Shopping bags. During the early stages of the pandemic, many places cut their reusable programs for things like coffee cups and shopping bags. Lately many stores are starting to allow reusable bags back into stores. It is important to remember that just like any cloth fabrics, reusable bags need to be WASHED! Not only does this remove any germs from the fabric but it also freshens them for your next trip. Below is a list of grocery stores that are allowing bags to be used again: 

  • Safeway & Sobeys: allowing reusable bags, however you must pack it yourself 
  • Save on Foods:  allowing reusable bags, however you must pack it yourself 
  • SuperStore, No Frills & Shoppers Drug Mart:  allowing reusable bags, however you must pack it yourself 
  • Walmart: allowing reusable bags, however you must pack it yourself 
  • London Road Market: allowing reusable bags, however you must pack it yourself 
  • Urban Grocer: allowing reusable bags, however you must pack it yourself
  • Lethbridge Farmers Market: allowing reusable bags 

Working from Home. For many people, the start of the pandemic meant the start of working from home. Some are really good at it while others have a harder time. Creating a functioning and usable workspace is not only important for productivity but also for mental health. Trying to work in an unorganized, bland, too cold space is not where you would want to spend your time working. Check out these simple ways to green your office and make you much more productive. 

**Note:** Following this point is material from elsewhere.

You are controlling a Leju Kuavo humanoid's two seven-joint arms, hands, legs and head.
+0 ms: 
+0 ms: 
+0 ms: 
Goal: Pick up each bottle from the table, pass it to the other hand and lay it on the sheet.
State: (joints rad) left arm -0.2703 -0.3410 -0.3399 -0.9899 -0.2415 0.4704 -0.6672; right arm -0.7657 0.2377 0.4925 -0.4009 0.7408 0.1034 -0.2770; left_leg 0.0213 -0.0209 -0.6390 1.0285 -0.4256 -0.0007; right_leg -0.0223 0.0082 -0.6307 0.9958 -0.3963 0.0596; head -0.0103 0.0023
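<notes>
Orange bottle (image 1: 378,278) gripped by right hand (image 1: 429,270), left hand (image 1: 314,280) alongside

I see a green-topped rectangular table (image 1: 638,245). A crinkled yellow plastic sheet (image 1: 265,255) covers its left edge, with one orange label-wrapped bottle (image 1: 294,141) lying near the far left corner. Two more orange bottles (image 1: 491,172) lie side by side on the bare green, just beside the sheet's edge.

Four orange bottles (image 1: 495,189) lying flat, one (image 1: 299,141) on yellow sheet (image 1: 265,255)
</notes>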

Educate yourself. While you may not feel like now is the right time for a big leap into the sustainability world, there is one very important thing you can do while we ride out this pandemic. Educate yourself. That’s right, even though you may have a four year university degree it’s time to go back to school. Now I’m not talking about enrolling in a full time lecture based program, unless that’s your jam, but there are other opportunities to educate yourself on the ever emerging sustainability practices. Even for someone like me, who graduated from and has worked in the sustainability field, there is so much to learn and develop, it’s quite exciting.

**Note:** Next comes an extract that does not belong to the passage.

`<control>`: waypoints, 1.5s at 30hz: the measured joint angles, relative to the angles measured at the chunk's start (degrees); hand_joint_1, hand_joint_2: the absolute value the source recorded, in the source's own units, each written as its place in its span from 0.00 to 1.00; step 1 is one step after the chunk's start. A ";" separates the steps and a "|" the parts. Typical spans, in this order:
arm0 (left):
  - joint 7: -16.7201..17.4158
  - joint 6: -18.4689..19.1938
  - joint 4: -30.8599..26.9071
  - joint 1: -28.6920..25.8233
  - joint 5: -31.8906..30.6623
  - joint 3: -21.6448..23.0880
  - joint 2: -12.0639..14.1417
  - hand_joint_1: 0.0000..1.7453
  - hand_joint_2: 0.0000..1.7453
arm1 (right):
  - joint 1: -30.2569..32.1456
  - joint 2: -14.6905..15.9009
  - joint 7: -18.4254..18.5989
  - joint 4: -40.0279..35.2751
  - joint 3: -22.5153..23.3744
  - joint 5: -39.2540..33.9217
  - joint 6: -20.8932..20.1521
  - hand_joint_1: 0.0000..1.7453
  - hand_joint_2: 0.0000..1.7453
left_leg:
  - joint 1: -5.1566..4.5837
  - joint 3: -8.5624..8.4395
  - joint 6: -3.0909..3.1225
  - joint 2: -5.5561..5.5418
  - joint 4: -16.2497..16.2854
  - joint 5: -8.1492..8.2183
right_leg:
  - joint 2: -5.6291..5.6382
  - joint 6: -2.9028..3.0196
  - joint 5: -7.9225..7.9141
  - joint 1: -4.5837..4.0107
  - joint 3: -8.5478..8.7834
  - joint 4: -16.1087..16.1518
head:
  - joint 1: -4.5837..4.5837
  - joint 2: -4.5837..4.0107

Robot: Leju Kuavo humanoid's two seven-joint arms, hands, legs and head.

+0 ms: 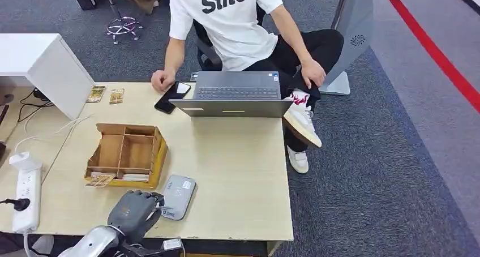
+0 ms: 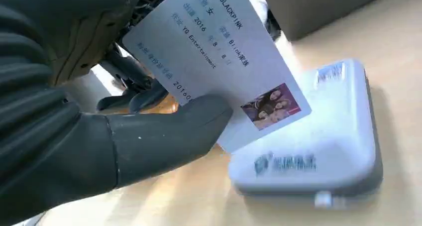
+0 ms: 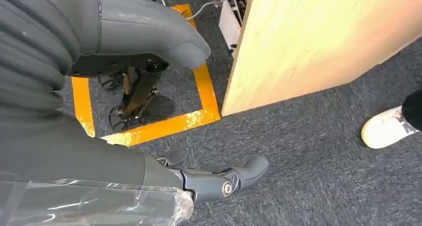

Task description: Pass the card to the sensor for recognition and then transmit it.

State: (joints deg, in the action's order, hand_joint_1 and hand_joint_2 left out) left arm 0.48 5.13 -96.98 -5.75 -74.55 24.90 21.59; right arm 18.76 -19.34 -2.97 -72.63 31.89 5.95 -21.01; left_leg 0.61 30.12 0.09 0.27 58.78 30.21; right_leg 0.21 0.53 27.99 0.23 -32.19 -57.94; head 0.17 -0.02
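Note:
My left hand (image 1: 135,210) is at the table's near edge and pinches a white card (image 2: 219,61) with printed text and a small photo. In the left wrist view the thumb (image 2: 164,136) presses the card's face and the card is tilted over one end of the grey card sensor (image 2: 318,146). The head view places the sensor (image 1: 178,196) just right of that hand, flat on the table. My right hand (image 3: 149,131) hangs beside the table over the carpet, its fingers (image 3: 224,178) apart and holding nothing.
A wooden compartment box (image 1: 127,154) stands behind the hand, with cards at its front. A person sits across the table behind a laptop (image 1: 233,98), with a phone (image 1: 171,97) nearby. A power strip (image 1: 26,197) lies at the left. A white cabinet (image 1: 48,64) stands at the far left.

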 joint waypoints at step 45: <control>3.08 3.14 -7.32 17.93 5.33 -15.08 -6.34 1.00 1.00 | 1.39 0.00 -0.35 1.64 -1.79 -0.26 1.33 0.00 1.00 | 0.02 0.02 -0.09 -0.03 0.01 -0.10 | -0.01 0.13 -0.09 -0.02 -0.03 -0.04 | 0.02 0.00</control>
State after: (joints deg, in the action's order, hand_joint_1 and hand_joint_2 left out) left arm 3.56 8.26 -104.30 12.18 -69.22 9.81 15.26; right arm 20.14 -19.34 -3.32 -70.99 30.10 5.68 -19.67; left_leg 0.63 30.13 0.01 0.24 58.79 30.12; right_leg 0.20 0.66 27.90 0.21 -32.22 -57.98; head 0.20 -0.02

Use resources like the Green Your Everyday website to help you further your knowledge of living a sustainable life. If you’re interested in learning more about the natural world, head over to the Helen Schuler Nature Centre, where you can explore the river valley with a field guide or take part in an online program. Environment Lethbridge has some great resources and programs to get you started on your journey to a more sustainable life. Once Covid-19 has been eradicated or has at least slowed down to a crawl, you’ll be well versed in sustainability and be able to implement what you know, in the years to come. 

Sometimes life throws us all a curveball that we are not expecting, in any way, shape or form. But as humans we adapt and move on with life because that’s what we do. Trying to juggle a pandemic and live a sustainable life is quite the act as some of the necessary steps to protect ourselves are not the greatest for our environment. Doing what you can, even though it may seem small, is all that matters. Even in the middle of a pandemic, we shouldn’t throw sustainability out the window, we should continue riding the railway towards our sustainable future.